Jakoś tak powyżej 25 lat temu, w "Młodym
Techniku" był opisywany sposób na wykonanie kolektora przy wykorzystaniu
rurek od świetlówek, które działały jak odbłyśnik skupiający światło.
Po umyciu rurki należało pokryć jej wewnętrzną część (do połowy
średnicy) jakimś roztworem, który tworzył warstwę jak z tyłu lustra. Nie
robiłem tego, ale artykuł zapamiętałem właśnie z powodu tego opisu -
jeśli ktoś mieszka w dużym mieście, w którym jest duża biblioteka to
może odnajdzie i zeskanuje ten numer?
Czytając wypowiedzi został poruszony wątek z czernienia miedzi.
Z uwagi, że zajmuje się tym co jakiś czas (moja praca) proponuje do czernienia ( oksydowania) użyć potasu wielosiarczek K2Sx .
Powierzchnię oczyścić z tłuszczu acetonem.
Rozpuszcza się go w wodzie. Nadaje do stopów miedzi, brązu i mosiądzu,tworząc ciemną patynę.
Dzięki nałożeniu kilku warstw można uzyskać lepszy efekt czernienia.
Ciemną patynę można także uzyskać poprzez zwiększeni stężenia roztworu.
Próbka zawsze wychodzi, arkusz blachy 1mx2m to
już inna bajka. Parę lat temu przećwiczyłem to na sobie. Wielosiarczek
czasami nazywa się wątroba siarczanowa. Samo czernienie to tylko
zwieńczenie procesu, podstawa to przygotowanie blachy, samo mycie nie
wystarczy, trzeba porządnie odtłuścić i wytrawić, bo to jest sukcesem czernienia.

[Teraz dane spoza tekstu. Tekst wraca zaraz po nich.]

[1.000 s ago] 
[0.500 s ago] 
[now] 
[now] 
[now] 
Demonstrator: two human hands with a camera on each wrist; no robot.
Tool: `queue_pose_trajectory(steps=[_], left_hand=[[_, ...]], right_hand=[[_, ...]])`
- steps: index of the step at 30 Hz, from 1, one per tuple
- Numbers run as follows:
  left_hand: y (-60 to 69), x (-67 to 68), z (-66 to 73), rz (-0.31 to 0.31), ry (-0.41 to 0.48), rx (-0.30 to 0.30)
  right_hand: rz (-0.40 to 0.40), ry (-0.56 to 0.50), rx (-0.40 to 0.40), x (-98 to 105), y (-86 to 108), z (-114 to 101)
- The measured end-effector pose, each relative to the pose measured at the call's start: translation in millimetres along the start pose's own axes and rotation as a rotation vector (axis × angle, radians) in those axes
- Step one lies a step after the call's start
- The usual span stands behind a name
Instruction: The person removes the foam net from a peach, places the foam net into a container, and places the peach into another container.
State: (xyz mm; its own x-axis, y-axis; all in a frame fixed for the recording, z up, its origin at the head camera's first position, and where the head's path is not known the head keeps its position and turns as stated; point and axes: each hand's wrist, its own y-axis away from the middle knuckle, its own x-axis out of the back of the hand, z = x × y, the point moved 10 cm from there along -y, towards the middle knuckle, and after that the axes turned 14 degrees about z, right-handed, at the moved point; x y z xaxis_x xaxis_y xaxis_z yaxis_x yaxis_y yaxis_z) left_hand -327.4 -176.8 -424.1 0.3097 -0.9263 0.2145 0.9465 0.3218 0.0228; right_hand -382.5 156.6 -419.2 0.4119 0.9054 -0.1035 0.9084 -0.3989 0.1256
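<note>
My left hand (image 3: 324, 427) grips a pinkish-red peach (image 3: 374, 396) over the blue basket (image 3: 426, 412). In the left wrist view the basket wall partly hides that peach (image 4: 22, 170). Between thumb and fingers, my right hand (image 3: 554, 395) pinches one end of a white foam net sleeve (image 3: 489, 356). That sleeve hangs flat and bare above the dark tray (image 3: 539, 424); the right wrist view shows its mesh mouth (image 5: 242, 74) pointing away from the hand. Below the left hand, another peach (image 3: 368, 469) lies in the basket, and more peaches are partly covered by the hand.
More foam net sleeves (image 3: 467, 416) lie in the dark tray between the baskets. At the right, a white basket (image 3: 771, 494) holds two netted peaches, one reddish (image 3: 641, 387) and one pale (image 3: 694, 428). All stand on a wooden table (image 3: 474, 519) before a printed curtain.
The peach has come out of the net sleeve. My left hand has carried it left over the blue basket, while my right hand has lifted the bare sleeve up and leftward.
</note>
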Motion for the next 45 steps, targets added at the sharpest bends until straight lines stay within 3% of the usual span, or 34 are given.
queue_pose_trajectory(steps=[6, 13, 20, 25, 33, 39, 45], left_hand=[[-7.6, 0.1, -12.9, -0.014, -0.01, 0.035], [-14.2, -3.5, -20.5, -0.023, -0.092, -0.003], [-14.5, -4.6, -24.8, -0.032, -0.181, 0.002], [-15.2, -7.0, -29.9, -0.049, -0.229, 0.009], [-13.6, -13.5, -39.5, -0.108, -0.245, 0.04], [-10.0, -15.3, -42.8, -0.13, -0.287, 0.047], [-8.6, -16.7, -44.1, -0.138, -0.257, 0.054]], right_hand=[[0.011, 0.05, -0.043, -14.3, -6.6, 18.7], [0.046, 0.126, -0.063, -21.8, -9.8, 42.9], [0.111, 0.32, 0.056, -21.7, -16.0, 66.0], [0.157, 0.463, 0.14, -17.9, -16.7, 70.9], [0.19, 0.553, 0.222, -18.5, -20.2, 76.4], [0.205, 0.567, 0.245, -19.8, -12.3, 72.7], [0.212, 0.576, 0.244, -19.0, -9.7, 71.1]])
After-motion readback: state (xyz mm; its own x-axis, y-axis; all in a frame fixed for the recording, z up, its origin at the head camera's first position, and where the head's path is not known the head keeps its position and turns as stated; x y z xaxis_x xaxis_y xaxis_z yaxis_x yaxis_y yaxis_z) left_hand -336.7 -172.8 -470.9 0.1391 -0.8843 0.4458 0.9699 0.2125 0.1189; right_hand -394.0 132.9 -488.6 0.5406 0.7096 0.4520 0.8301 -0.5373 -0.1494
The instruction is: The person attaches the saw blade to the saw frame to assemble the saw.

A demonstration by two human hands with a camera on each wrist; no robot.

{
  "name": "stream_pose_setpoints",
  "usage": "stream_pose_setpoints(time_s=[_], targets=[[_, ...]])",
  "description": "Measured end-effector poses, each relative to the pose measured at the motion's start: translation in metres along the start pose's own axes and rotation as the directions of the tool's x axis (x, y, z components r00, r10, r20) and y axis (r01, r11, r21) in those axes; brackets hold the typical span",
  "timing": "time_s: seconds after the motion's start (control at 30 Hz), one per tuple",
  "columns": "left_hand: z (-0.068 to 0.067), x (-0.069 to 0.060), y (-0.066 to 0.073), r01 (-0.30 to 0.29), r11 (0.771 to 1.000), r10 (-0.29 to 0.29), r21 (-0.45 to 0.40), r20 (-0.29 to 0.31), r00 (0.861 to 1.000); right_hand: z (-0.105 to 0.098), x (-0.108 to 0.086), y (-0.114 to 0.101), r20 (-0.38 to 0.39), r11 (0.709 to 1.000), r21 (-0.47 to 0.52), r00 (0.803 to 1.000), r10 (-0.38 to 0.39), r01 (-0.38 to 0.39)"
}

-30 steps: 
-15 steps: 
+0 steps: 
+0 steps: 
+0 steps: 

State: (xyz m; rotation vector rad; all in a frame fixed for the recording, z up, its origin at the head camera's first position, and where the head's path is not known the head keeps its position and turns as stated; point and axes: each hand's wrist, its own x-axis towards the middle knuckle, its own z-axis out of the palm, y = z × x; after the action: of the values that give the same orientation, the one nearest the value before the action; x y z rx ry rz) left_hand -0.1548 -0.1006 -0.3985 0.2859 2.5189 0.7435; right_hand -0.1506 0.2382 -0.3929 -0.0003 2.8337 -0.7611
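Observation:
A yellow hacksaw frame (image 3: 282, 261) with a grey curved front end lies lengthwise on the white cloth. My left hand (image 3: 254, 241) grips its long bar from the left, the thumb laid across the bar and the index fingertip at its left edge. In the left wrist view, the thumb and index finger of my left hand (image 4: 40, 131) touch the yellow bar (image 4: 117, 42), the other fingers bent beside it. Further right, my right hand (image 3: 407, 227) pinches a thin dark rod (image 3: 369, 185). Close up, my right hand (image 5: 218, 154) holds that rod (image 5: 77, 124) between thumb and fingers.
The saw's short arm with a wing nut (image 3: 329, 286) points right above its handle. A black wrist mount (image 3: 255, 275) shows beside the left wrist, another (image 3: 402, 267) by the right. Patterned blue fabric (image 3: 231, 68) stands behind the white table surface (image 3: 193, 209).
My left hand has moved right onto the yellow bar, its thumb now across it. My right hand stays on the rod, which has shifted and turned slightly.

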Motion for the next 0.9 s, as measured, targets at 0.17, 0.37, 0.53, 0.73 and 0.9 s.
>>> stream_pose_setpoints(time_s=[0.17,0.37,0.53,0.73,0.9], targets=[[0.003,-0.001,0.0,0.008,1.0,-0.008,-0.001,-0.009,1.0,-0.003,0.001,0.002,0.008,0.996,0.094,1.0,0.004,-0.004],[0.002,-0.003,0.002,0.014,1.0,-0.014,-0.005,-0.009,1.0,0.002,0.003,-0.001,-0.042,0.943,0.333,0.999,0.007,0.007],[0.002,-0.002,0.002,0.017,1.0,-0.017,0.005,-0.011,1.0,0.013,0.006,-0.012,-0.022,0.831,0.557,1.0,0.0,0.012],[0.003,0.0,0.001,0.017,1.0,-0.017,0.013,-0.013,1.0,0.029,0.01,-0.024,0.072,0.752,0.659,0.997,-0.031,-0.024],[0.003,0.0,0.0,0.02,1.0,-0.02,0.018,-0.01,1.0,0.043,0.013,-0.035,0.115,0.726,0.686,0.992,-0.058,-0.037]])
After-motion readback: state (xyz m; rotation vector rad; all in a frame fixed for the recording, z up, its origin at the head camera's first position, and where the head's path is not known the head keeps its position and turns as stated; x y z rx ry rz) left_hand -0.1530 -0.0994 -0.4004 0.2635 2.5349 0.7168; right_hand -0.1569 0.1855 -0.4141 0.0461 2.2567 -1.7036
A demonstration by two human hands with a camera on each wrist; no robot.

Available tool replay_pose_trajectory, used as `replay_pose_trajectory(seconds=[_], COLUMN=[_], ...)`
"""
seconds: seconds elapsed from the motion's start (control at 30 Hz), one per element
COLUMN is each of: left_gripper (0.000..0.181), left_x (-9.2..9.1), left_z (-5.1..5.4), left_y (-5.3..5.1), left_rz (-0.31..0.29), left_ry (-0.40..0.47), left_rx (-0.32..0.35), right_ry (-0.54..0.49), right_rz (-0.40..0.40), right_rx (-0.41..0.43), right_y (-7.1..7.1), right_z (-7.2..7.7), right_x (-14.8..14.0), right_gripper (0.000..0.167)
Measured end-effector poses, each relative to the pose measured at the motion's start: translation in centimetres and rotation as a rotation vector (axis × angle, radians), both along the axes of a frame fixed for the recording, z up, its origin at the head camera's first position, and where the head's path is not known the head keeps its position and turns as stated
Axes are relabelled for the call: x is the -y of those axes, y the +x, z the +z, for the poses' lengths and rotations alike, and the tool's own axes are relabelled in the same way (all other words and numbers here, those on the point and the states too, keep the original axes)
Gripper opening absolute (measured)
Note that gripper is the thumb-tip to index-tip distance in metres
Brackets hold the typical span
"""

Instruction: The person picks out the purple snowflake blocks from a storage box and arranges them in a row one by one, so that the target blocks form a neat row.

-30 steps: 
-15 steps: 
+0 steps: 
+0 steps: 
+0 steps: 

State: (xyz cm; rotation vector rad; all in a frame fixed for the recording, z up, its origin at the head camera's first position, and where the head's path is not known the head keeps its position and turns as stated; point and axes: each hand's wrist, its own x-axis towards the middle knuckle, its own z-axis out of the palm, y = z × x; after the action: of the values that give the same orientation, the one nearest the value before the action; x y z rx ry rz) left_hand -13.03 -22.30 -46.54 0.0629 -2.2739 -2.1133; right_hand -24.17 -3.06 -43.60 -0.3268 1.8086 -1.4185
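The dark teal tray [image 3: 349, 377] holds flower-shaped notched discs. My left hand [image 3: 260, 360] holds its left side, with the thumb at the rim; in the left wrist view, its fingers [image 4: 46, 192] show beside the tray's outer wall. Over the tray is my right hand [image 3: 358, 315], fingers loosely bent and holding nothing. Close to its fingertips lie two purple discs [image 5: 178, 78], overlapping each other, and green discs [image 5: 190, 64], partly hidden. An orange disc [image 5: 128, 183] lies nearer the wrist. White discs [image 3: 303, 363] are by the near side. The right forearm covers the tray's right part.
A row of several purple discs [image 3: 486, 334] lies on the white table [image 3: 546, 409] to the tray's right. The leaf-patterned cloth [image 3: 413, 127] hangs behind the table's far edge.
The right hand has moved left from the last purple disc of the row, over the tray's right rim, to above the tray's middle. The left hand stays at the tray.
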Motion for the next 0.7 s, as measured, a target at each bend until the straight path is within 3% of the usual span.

Ze stężeniem to ostrożnie, bo zaczyna występować:
ja to nazywałem "efektem brzegowym" najpierw szły krawędzie a potem
środek a gdy już był środek poczerniony to zbyt gruba warstwa z krawędzi
odpadała. Przy próbkach był to efekt ledwo widoczny przy dużej blasze
tragedia.
Domowym sposobem się nie da i nawet nie próbuj. Aluminium można barwić na wszystkie kolory ale najpierw trzeba je anodować
a jest to proces gdzie trzeba użyć dużych prądów i stężonych gorących
kwasów. Proces ten polega na zdjęciu naturalnego tlenku aluminium i z
powrotem ale w sposób kontrolowany wytworzeniu też tlenku. Następnie
barwi się aluminium jak zwykłą tkaninę w barwnikach organicznych lub
nieorganicznych. Po czym zamyka się pory tlenku we wrzącej wodzie
destylowanej. Proste?
Pomalowanie też nie wchodzi w rachubę, jest to jedyny metal gdzie
właśnie ze względu na tlenek farba się nie trzyma, pod farbę trzeba
chromianować.
Jedynie proszkowo ale jest to zbyt gruba warstwa.